- [Your assignment]:
Look through the material below. Copy every line with the string "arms" in it.
....................
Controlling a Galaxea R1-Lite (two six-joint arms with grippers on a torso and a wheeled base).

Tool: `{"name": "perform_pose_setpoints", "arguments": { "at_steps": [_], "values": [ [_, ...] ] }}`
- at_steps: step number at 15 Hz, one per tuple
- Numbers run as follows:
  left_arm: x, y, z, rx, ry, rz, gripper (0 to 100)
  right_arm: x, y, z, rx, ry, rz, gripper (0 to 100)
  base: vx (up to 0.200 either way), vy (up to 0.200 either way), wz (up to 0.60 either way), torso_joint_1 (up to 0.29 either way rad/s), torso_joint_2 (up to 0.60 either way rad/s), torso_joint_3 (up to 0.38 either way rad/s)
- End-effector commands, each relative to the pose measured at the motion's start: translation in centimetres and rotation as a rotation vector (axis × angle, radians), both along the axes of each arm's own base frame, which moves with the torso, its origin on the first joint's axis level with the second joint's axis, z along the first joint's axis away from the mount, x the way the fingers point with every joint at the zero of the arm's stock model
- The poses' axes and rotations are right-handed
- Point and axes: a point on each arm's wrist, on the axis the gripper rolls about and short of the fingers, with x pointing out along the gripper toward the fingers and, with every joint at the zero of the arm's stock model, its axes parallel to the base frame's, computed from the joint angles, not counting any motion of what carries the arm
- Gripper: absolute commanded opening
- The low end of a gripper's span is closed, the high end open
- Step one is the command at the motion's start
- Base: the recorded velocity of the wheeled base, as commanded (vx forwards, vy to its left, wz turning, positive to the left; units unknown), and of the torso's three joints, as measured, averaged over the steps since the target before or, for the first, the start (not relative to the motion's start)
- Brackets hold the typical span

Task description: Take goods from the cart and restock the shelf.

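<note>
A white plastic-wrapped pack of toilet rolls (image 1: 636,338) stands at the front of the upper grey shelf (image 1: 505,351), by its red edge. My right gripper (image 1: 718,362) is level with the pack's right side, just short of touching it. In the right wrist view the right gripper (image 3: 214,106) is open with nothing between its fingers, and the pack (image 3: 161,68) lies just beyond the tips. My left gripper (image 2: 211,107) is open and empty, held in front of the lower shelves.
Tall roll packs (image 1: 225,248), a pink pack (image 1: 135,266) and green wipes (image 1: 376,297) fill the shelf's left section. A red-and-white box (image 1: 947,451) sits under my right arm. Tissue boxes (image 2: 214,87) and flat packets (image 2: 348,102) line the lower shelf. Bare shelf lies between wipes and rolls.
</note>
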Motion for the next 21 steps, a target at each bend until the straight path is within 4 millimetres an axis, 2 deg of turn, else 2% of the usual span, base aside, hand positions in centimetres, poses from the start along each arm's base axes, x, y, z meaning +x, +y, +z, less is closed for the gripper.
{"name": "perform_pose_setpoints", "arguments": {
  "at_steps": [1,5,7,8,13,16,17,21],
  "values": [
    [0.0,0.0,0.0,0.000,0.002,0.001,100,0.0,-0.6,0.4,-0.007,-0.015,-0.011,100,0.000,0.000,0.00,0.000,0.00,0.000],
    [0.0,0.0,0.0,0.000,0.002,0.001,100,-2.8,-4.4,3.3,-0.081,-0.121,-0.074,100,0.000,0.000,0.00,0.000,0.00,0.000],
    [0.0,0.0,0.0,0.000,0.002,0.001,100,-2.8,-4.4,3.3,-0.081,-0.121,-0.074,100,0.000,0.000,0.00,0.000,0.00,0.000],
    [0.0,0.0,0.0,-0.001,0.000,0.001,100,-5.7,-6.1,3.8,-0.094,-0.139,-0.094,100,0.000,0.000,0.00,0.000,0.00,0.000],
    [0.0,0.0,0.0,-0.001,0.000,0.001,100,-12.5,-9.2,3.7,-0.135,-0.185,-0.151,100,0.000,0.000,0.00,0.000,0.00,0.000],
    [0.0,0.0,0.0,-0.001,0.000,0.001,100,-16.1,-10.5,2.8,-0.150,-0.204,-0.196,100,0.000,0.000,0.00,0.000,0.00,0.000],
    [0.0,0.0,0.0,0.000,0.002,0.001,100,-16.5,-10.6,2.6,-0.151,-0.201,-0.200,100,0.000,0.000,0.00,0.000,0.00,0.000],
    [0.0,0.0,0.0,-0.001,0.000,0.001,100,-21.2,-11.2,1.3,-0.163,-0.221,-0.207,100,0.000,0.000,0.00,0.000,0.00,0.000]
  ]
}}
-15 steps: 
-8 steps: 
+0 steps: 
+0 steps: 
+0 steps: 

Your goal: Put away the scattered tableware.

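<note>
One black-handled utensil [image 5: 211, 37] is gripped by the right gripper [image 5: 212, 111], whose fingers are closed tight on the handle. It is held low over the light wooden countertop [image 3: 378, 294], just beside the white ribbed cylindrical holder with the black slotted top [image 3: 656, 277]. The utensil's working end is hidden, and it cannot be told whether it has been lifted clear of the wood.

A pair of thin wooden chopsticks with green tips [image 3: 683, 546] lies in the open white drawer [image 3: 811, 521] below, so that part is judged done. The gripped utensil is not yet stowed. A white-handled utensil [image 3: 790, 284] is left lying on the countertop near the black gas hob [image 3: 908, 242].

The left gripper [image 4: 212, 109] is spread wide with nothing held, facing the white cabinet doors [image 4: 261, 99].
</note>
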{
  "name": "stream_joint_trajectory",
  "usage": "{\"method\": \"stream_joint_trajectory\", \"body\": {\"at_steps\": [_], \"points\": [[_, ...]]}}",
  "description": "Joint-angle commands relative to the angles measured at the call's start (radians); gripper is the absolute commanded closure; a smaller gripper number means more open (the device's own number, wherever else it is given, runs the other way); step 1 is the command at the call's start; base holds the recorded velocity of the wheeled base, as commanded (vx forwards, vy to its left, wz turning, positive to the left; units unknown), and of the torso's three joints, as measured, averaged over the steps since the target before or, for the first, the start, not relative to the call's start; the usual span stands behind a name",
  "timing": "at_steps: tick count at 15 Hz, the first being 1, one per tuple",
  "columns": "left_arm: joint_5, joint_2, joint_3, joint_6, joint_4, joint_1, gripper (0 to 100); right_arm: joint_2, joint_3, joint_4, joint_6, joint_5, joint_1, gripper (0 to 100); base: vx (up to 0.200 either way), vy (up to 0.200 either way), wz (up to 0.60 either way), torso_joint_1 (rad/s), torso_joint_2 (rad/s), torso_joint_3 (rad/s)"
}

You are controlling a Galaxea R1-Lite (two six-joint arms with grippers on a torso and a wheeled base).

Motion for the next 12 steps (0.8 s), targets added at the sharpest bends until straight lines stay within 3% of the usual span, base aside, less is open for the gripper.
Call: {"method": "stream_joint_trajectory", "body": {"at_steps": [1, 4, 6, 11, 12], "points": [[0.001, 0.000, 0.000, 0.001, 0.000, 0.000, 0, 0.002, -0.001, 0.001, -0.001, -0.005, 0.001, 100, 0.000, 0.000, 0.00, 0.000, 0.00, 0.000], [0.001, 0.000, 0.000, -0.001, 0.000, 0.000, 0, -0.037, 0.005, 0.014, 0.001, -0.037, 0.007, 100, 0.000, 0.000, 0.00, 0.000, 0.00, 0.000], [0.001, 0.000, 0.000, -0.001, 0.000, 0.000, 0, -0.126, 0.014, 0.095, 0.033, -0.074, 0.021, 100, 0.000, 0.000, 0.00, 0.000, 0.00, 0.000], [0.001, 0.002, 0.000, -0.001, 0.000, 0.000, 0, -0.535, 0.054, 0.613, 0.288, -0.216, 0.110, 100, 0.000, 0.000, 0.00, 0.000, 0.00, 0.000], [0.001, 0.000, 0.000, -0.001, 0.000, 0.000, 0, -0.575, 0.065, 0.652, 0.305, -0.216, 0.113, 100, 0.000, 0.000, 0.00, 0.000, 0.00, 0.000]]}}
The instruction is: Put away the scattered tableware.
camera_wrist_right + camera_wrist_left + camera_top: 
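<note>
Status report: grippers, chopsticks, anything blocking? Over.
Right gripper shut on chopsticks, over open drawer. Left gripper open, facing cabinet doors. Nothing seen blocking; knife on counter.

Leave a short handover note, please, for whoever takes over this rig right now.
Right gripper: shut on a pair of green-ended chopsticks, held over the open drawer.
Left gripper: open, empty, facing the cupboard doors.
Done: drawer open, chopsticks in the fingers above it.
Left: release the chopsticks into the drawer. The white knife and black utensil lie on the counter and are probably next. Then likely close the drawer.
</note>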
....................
- [Result for this task]:
Controlling a Galaxea R1-Lite (two six-joint arms with grippers on a torso and a wheeled base).
You are controlling a Galaxea R1-Lite (two six-joint arms with grippers on a torso and a wheeled base).

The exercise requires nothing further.